Corriere della Sera, 8 dicembre 2018
Se parte l’infrazione l’Italia avrà sei mesi
Sarà un segno dei tempi del populismo, ma alcuni degli investitori più sofisticati hanno smesso di valutare l’Italia sulla base dei calcoli razionali. Capire gli interessi economici degli attori in gioco non basta più. Ora chi mette a rischio decine di milioni per volta sul Paese, cerca anche di immaginare gli stati emotivi dei suoi due leader: gli operatori vogliono sapere come ragionano Luigi Di Maio e Matteo Salvini, cosa temono i due vicepremier, cosa li manda fuori di sé.

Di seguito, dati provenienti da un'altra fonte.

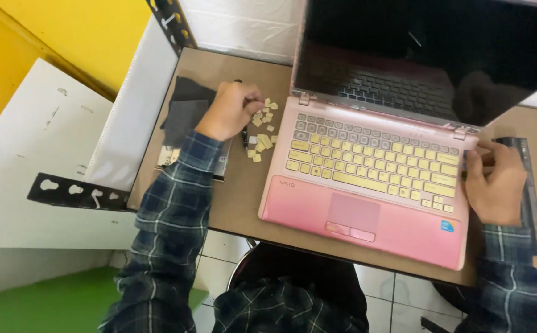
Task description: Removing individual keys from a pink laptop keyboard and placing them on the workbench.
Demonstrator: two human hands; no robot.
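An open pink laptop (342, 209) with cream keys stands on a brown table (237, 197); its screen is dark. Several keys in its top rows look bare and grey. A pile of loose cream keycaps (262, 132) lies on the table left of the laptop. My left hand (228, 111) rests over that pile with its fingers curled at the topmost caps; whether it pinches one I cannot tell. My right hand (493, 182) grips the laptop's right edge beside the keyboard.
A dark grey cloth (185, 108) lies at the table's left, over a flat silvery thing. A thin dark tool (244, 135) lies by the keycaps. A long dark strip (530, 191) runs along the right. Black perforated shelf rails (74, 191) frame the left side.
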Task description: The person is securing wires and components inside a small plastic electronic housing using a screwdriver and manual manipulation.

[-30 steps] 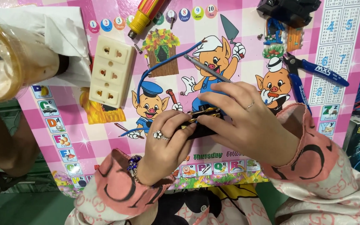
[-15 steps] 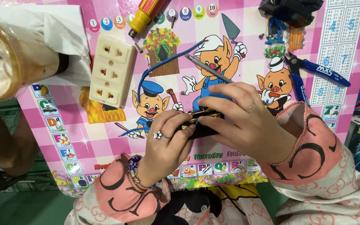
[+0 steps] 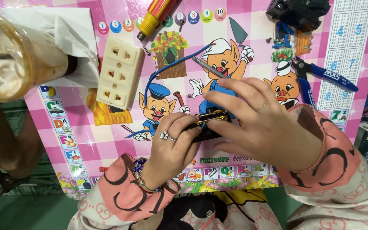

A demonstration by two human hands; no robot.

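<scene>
Upper left of frame: clear plastic cup (image 3: 9, 55) with a milky iced drink, white paper napkin (image 3: 71, 40) just beside it. Right of that, cream three-outlet socket plate (image 3: 119, 72) lying flat on the pink checked cartoon worktop (image 3: 120, 123). Top centre: yellow-and-red screwdriver (image 3: 156, 17), tip pointing lower left.

Centre: blue wire (image 3: 171, 66) curves from mid-frame up toward the upper middle; thin grey metal rod (image 3: 209, 68) lies tilted just above the hands.

Left hand (image 3: 173, 147), ring on one finger, grip closed around the left end of a small black part with brass contacts (image 3: 207, 123), which sits at frame centre, just above the worktop between both hands. Right hand (image 3: 263, 121) covers its right side, fingers curled over it, grip closed on the same part; can't tell exactly how the fingertips pinch.

Upper right: black plastic housing (image 3: 299, 10), blue-handled cutters (image 3: 320, 74) below it, well apart from the hands.
</scene>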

Su questa base, per ora non appare molto probabile che venga evitato l’avvio della procedura europea contro l’Italia sul deficit e sul debito. La distanza minima che la Commissione Ue chiede al governo di percorrere per trovare un compromesso sarebbe una riduzione dei programmi di spesa – certa, nitida, permanente – di otto miliardi. Molti ministri nell’area euro e vari commissari Ue in realtà vorrebbero dieci e oltre. Nel migliore dei casi si tratterebbe almeno di dimezzare l’impatto delle promesse da parte di Salvini e soprattutto di Di Maio: i pensionamenti (in teoria) a 62 anni e 38 di contributi e il «reddito di cittadinanza».

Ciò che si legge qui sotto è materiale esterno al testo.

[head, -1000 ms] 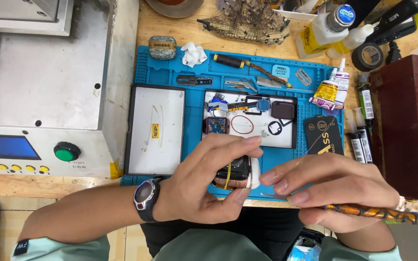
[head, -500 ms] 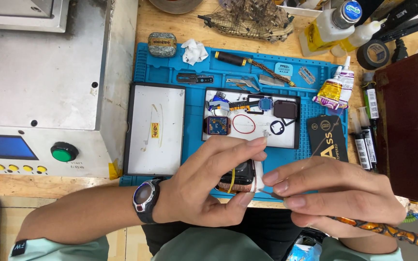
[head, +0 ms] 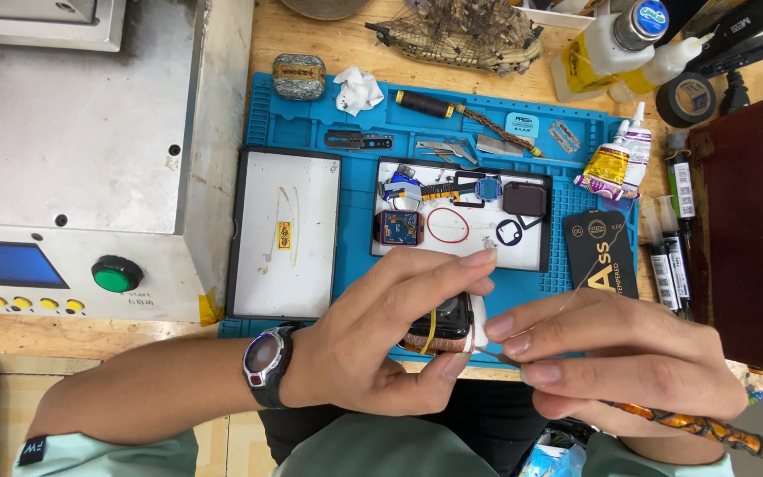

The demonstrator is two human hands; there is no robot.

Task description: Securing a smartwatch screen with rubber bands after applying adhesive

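Note:
My left hand (head: 381, 331) grips a small dark watch body (head: 441, 323) with a copper coil and a yellow band, at the front edge of the blue work mat (head: 359, 194). A wristwatch (head: 267, 358) sits on that wrist. My right hand (head: 615, 349) pinches a thin tool against the right side of the watch body; an orange and black patterned handle (head: 717, 433) runs out from under that hand to the lower right. Small watch parts lie on a white tray (head: 536, 252) just beyond the hands, among them a red ring (head: 448, 225) and a square module (head: 397, 227).
A grey machine (head: 90, 150) with a green button (head: 117, 274) fills the left. A white pad (head: 284, 234) lies on the mat. Glue tubes (head: 615, 159), bottles (head: 611, 40), a tape roll (head: 686, 99) and a dark red box (head: 752, 230) crowd the right. A model ship (head: 465, 31) stands behind.
Both hands stay closed around the watch body. My right fingers have shifted slightly at its right side; the view has drifted a little.

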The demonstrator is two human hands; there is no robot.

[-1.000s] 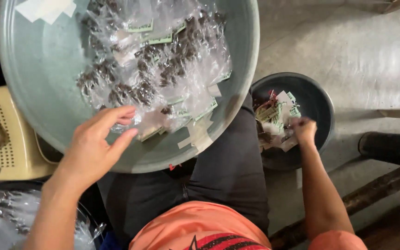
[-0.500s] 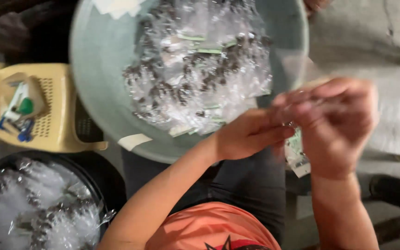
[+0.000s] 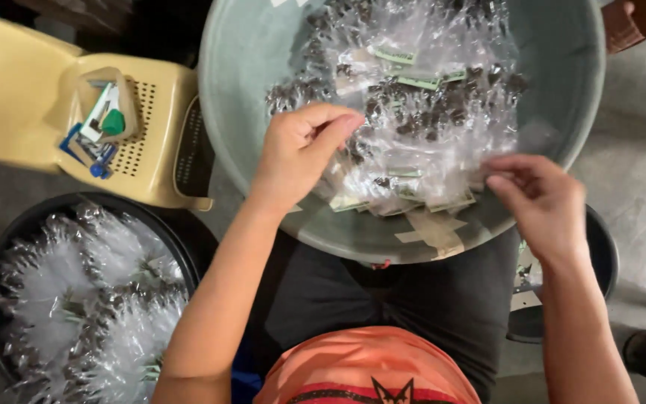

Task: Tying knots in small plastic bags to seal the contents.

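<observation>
Since half a second ago the right hand (image 3: 543, 206) has dropped from the left hand (image 3: 300, 153) to the basin (image 3: 263, 52) rim, both now pinching at clear packets (image 3: 420, 112) heaped inside; best to lift one packet cleanly by its edge.

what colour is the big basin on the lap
The big basin is a pale grey-green, seen best in the head view, with both hands over its clear packets.
</observation>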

Il presidente della Commissione Ue Jean-Claude Juncker tiene a un accordo, ma non può accettare da Roma concessioni talmente piccole e incerte da risultare umilianti per lui. Ancora meno in queste settimane, mentre l’area euro sta discutendo la propria riforma istituzionale. Se proprio ora la Commissione Ue perdesse la faccia di fronte a un’Italia dichiaratamente euroscettica, sarebbero più forti le voci di chi a Berlino o all’Aia vuole spostare la vigilanza di bilancio verso il fondo salvataggi (Esm). Quest’ultimo è controllato dai governi e sulla carta più inflessibile.

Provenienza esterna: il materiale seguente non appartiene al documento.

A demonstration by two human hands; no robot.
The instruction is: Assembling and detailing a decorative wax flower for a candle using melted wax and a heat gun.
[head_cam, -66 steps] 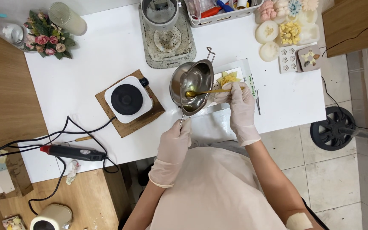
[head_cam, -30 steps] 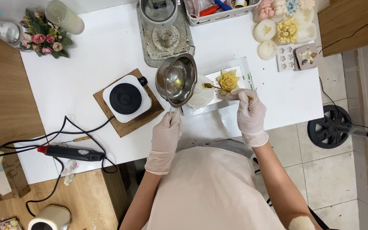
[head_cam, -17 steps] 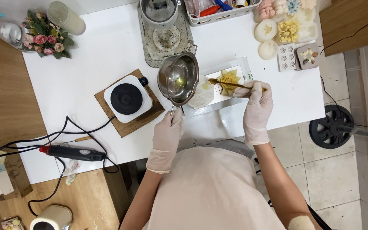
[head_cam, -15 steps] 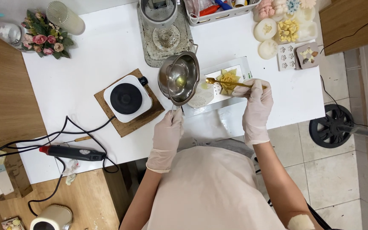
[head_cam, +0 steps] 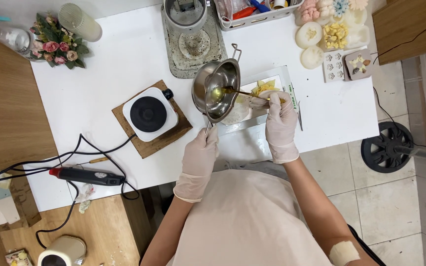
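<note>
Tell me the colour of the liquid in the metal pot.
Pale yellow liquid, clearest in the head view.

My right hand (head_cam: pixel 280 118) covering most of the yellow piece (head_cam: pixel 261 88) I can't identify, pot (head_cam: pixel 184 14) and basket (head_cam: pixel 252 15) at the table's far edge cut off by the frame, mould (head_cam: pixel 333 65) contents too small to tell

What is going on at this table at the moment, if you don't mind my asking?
A person in thin gloves is working at a white table. The left hand holds a small metal pot by its handle, tilted, with yellowish liquid inside. The right hand holds a slim tool whose tip reaches into the pot, above a yellow flower piece. A small hot plate stands beside it.
</note>
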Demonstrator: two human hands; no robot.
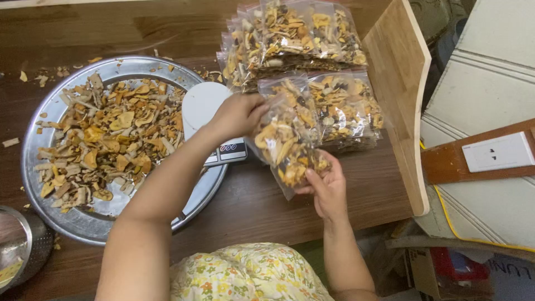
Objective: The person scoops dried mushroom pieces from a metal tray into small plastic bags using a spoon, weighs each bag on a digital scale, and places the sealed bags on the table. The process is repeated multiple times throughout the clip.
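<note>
Both my hands hold one clear plastic bag (287, 147) filled with mixed dried fruit chips. My left hand (237, 114) grips its upper edge, above a small white kitchen scale (203, 106). My right hand (326, 187) holds the bag's lower end from below. The bag hangs tilted just above the brown wooden table (262, 206). Left of my arm sits a large round metal tray (83, 220) heaped with loose dried chips (106, 142).
Filled bags lie stacked at the back (295, 36) and right of the scale (348, 108). An upright wooden board (398, 83) bounds the table's right side. A metal bowl (19, 245) stands at the lower left. A wall socket (499, 151) is at the right.
</note>
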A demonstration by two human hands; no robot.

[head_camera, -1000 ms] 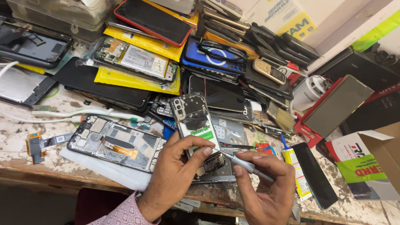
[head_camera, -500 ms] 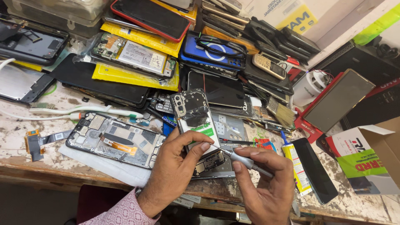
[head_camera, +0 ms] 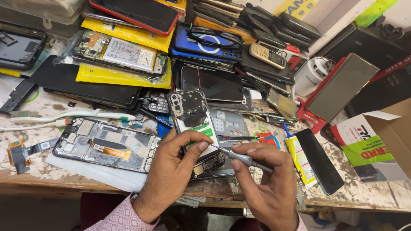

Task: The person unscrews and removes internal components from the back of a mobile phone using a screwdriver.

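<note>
On worn bench (head_camera: 51, 175) | left hand (head_camera: 171, 171) fingers pinching opened phone (head_camera: 195, 124) | right hand (head_camera: 265, 188) fingers pinching screwdriver (head_camera: 239, 157)

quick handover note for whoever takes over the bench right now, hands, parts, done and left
Left hand: steadies the opened phone, thumb on its lower part.
Right hand: holds a small screwdriver, tip at the phone's lower end by the left thumb.
Parts: the phone lies back up at the table's front edge, back cover off, battery and boards showing. A second stripped phone frame lies to its left on white paper. A yellow glue tube lies to the right.
Done: back cover off.
Left: the work at the phone's lower end is in progress; whether any screws are out cannot be told.
</note>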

Esiste dunque un limite a quanto Juncker possa tendere la mano a Salvini e Di Maio. Ma questi ultimi senz’altro vedono a loro volta come un’umiliazione cedere in pieno a Bruxelles proprio ora che in Francia sono forti i «gilets jaunes», un movimento vicino alle loro sensibilità. Per gestire l’emergenza il presidente Emmanuel Macron potrebbe portare il deficit di Parigi al limite del 3% del prodotto lordo. Salvini e Di Maio non sono pronti a piegarsi a Bruxelles pur di evitare una reprimenda, proprio mentre il loro nemico politico in Europa fa salire il disavanzo più di loro (e magari evita la procedura).
L’accordo fra Bruxelles e Roma dunque magari ci sarà – le distanze non sono enormi – ma per ora mancano alcuni ingredienti necessari. Se poi partisse la procedura, avrebbe almeno un elemento di elasticità: la Commissione darebbe all’Italia sei mesi a partire da gennaio (o febbraio), prima di mandare una missione d’ispezione a Roma per vedere se il governo ha seguito le raccomandazioni. Non è lo smantellamento di buona parte delle misure su pensioni e reddito, che il ministro dell’Economia Giovanni Tria vorrebbe come segnale di impegno dell’Italia a un futuro nell’euro. Ma sempre meglio di nulla.